Segment Open

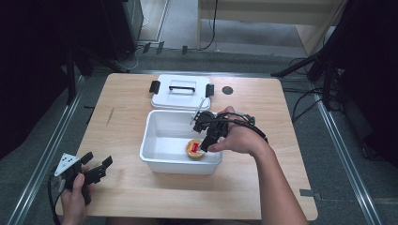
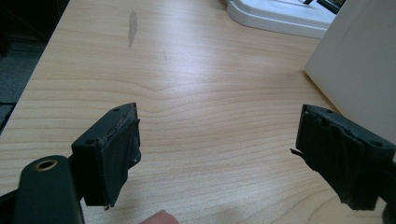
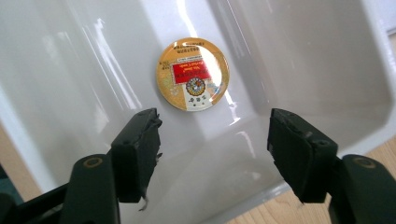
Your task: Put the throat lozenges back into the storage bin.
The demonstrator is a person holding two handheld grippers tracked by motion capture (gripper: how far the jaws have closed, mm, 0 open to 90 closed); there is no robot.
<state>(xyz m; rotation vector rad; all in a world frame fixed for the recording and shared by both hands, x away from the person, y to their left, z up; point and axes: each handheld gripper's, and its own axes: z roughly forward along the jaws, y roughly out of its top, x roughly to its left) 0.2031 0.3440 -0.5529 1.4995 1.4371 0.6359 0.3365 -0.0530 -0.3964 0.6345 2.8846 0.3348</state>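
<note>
High view: white lid [image 1: 180, 92] just behind white bin [image 1: 155, 140].

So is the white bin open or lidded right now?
Open. The white bin has no cover on it; its lid lies flat on the table behind it, and the round tin shows inside.

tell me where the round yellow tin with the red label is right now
The tin lies on the floor of the open white bin, near its front right corner in the high view, under the right gripper.

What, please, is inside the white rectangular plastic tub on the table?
A round yellow tin with a red label lies flat on the floor of the white rectangular plastic tub. What lies beneath it is hidden.
</note>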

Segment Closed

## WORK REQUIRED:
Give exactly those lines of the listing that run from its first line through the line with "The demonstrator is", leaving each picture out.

## SOLUTION TO THIS EXERCISE:
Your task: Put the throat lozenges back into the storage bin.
The demonstrator is a person holding two handheld grippers tracked by motion capture (gripper: how far the jaws have closed, mm, 0 open to 90 closed); there is no robot.

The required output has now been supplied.